Several countries, including the United States, evoke a “genocide” against the Uyghurs.

Human rights organizations accuse Beijing of having interned more than a million Uyghurs since 2017 in political re-education centers.

The communist regime denies this figure and assures that they are “vocational training centers” intended to distance the Uyghurs from Islamism and separatism, after a series of attacks which have been attributed to them.

In this context, former Xinjiang Justice Minister Shirzat Bawudun was found guilty of conspiring with the Islamic Movement of East Turkestan (Mito) after meeting with a member of that organization in 2003 while working in the time in the police force, the New China agency said.
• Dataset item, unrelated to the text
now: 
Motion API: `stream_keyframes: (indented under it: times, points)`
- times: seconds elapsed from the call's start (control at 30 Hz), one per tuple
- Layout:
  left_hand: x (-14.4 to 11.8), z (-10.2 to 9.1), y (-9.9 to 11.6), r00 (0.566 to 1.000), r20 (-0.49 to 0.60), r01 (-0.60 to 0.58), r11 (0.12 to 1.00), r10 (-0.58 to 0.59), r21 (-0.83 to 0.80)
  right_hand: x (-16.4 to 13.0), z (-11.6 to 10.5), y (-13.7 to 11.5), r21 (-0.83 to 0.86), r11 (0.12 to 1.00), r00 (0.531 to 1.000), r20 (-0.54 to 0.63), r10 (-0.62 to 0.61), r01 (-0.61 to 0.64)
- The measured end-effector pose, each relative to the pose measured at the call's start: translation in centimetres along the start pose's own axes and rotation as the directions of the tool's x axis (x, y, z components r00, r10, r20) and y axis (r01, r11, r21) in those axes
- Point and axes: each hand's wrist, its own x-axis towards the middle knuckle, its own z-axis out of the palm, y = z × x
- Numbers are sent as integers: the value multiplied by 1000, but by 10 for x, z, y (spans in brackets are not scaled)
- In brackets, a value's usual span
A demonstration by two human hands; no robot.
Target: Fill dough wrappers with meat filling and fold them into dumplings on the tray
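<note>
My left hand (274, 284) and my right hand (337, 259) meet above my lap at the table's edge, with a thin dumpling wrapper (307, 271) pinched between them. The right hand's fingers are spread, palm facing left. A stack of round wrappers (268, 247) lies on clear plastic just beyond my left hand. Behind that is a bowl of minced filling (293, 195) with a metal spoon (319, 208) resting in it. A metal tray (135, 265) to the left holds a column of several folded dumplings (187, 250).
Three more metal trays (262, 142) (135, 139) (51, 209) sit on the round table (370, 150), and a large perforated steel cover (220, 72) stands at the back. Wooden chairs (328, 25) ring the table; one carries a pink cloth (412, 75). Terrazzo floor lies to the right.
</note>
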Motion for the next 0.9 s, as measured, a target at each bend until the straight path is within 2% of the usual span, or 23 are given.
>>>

Mito is on the UN list of terrorist organizations, but it was removed from that of the United States last November, with Washington saying it doubts the movement continues to exist.

East Turkestan is generally the name given to Xinjiang by the Uyghurs in exile advocating independence.

The justice also accuses Mr. Bawudun of having carried out “illegal religious activities during the marriage of his daughter”.

For his part, former regional education minister Sattar Sawut was found guilty of incorporating into Uyghur language textbooks apologies for separatism, terrorism and religious extremism, according to the government’s website. local.

These manuals have been in use for 13 years.

China does not publish the number of death sentences handed down each year or the number of executions, but Amnesty International says the country is the first in the world in the use of the death penalty, with thousands of convictions and executions every year. year.